Take the entries below and print, exactly, the stretch from the line containing "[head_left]" through the line containing "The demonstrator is", both included.

───── Provided entries

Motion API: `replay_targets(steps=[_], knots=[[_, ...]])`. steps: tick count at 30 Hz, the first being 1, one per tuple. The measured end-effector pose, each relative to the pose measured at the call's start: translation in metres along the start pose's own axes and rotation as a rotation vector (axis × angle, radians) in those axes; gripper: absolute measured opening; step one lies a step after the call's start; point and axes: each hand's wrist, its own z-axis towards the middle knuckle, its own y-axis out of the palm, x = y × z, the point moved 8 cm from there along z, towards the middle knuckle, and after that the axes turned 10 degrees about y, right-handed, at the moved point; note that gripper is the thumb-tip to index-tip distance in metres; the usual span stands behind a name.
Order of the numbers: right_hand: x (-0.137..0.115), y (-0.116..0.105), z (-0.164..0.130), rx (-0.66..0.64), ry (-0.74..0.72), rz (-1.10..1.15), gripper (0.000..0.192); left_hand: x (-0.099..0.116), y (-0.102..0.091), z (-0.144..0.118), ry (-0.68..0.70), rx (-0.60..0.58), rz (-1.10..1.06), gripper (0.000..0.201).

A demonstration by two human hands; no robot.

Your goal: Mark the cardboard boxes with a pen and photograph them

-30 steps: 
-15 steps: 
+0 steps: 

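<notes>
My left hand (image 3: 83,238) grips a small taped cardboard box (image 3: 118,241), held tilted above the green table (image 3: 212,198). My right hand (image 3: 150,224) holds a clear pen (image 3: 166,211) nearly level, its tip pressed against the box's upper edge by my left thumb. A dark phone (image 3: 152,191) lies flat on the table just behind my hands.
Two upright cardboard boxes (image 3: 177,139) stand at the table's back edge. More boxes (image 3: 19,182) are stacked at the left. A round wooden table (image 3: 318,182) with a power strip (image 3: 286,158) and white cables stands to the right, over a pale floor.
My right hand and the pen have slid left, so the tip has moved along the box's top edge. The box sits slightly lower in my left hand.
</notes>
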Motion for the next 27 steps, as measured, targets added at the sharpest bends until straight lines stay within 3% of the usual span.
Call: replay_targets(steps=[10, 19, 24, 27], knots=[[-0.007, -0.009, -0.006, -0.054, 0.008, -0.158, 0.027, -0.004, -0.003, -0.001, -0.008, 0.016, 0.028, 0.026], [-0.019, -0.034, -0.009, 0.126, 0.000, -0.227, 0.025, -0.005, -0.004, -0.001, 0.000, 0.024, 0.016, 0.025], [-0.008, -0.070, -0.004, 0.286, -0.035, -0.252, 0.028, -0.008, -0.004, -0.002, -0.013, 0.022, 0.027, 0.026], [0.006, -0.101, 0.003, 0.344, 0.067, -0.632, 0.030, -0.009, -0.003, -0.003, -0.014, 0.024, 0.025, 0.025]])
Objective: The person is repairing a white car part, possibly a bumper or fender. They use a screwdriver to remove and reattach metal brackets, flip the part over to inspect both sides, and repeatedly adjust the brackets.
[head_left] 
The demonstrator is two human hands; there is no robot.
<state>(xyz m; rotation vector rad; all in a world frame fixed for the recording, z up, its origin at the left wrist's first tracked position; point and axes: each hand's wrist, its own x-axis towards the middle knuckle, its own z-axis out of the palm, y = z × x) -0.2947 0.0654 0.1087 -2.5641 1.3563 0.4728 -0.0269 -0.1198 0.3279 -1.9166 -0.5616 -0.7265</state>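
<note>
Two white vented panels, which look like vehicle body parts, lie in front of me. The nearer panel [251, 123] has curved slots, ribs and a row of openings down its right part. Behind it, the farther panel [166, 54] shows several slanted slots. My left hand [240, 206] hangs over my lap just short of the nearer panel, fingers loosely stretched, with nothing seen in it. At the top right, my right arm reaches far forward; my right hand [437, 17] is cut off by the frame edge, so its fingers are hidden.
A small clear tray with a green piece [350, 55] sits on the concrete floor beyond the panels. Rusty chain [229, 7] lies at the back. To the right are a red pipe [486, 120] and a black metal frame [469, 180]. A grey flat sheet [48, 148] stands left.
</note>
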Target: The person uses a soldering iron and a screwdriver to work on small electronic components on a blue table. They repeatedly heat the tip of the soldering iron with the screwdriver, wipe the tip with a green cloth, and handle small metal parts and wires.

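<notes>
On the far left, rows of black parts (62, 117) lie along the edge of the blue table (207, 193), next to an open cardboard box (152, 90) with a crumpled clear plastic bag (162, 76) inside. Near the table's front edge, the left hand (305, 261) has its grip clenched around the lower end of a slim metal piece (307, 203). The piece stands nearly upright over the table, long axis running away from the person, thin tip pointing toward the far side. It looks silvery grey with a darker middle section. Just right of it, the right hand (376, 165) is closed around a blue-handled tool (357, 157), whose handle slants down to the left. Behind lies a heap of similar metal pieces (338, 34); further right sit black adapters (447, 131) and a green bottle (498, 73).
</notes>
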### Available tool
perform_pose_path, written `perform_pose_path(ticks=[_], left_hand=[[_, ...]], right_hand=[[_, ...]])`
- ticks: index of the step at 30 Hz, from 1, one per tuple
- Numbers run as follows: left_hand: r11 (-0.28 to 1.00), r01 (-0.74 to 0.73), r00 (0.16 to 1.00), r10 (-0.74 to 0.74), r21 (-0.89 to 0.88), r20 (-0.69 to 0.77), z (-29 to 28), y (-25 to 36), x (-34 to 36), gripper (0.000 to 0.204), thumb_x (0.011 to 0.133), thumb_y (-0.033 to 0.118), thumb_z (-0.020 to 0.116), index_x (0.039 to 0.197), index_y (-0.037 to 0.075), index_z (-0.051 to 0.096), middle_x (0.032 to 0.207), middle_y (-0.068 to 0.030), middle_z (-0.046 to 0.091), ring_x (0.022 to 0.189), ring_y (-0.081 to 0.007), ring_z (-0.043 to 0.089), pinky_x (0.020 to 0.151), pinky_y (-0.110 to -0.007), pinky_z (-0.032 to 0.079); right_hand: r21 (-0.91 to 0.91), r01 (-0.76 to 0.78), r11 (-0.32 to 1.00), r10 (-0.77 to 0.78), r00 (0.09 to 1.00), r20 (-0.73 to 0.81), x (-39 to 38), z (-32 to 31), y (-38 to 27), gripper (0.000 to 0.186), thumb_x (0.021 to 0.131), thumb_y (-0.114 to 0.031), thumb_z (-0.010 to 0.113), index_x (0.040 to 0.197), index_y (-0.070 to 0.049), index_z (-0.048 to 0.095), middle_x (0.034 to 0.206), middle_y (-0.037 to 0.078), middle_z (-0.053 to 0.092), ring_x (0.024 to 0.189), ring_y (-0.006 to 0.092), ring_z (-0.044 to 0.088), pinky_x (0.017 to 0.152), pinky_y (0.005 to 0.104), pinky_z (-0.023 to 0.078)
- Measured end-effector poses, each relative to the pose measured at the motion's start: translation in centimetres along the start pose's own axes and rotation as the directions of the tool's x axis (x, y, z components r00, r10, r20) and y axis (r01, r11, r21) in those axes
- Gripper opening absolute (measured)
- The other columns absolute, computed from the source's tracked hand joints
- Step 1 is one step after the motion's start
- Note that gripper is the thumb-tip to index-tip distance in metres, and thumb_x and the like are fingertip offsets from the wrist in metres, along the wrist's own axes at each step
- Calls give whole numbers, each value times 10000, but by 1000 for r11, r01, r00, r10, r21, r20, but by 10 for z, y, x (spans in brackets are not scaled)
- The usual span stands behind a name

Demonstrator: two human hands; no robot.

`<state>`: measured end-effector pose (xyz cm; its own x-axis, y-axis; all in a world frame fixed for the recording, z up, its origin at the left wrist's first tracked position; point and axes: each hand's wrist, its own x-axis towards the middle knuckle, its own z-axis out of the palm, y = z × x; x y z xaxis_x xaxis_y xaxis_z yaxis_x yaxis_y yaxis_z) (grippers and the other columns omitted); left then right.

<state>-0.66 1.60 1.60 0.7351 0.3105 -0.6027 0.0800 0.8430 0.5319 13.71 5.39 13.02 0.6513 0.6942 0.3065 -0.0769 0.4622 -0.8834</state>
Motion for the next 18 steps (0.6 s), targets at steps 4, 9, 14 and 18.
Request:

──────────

■ **Solution to the problem**:
[head_left] 
The demonstrator is two human hands; there is no robot.

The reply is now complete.